=== Aim of the exercise ===
Look for the string "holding" in the data below, and copy each line that holds it.

Collected data:

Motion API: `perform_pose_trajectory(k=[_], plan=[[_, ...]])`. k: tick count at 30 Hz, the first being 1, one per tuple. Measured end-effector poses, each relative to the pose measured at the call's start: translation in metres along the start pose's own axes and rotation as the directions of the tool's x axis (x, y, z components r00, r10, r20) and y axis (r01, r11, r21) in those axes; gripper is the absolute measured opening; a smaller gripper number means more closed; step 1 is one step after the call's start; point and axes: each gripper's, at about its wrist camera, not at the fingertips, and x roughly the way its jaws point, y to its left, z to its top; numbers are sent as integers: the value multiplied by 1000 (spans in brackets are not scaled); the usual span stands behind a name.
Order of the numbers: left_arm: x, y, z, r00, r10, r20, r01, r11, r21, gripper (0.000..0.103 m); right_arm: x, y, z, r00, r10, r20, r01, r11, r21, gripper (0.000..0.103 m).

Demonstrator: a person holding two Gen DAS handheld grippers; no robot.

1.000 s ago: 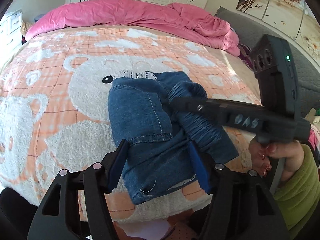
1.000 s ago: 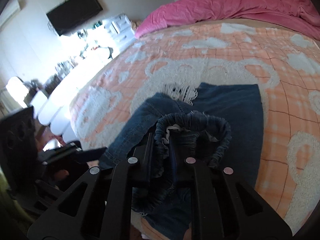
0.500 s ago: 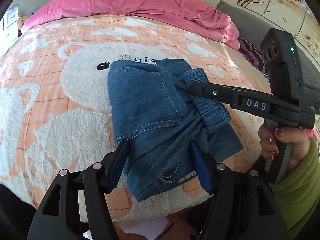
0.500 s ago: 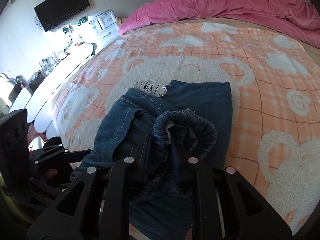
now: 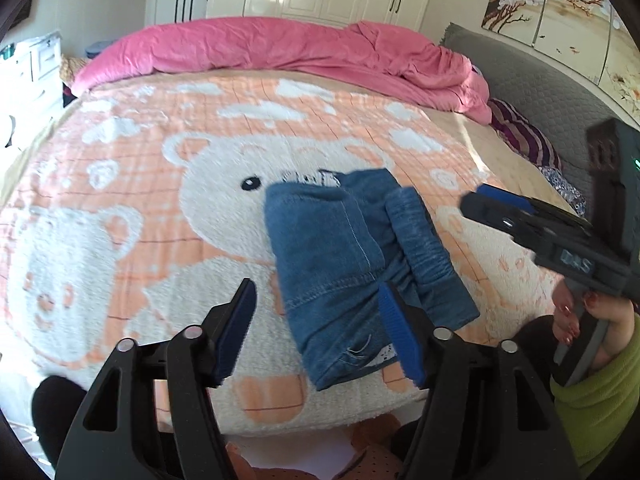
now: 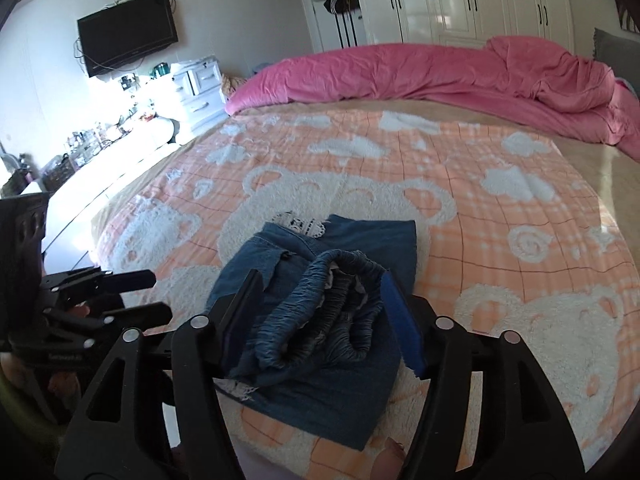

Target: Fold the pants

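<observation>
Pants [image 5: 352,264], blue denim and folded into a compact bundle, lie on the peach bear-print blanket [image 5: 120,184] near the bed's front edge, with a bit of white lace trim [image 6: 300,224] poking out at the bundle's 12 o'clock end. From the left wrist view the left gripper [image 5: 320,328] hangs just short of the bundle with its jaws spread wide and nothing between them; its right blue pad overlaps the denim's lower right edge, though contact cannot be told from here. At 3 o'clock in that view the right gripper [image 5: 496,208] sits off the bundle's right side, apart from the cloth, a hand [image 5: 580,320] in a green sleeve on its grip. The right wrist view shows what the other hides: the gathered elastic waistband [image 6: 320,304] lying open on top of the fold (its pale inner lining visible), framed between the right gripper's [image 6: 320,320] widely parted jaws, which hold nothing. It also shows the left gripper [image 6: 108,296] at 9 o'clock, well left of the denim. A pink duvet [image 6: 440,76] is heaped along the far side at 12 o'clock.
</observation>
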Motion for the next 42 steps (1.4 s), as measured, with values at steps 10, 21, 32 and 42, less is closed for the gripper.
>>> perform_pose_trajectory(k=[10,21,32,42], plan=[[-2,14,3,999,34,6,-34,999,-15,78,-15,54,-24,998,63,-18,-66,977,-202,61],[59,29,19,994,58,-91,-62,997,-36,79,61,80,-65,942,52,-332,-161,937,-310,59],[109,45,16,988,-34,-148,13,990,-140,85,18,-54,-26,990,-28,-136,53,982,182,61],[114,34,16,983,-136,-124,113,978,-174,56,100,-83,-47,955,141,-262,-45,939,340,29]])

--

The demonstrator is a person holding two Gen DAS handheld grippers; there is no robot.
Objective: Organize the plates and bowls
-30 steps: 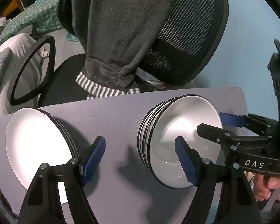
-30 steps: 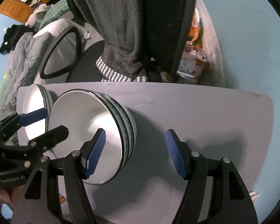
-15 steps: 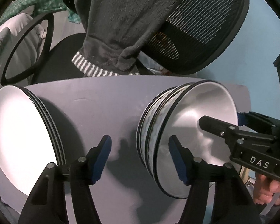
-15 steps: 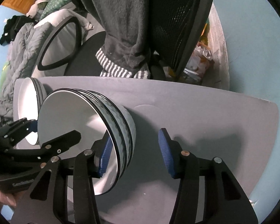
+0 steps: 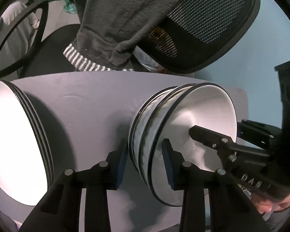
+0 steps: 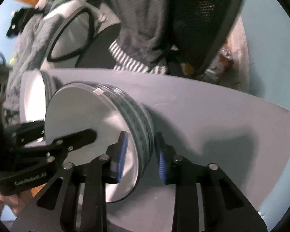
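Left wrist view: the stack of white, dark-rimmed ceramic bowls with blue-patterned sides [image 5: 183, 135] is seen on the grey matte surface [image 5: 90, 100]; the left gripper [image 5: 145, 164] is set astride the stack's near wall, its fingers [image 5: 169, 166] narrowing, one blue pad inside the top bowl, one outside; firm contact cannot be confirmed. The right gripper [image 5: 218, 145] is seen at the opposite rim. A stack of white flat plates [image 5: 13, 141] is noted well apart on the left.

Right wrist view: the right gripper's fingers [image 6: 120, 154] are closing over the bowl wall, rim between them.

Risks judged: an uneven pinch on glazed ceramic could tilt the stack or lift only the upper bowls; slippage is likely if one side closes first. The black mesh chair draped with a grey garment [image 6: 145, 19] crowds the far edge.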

=== Response ===
Demonstrator: a person holding two Gen DAS handheld grippers; no robot.
The demonstrator is a person holding two Gen DAS handheld grippers; there is no robot.

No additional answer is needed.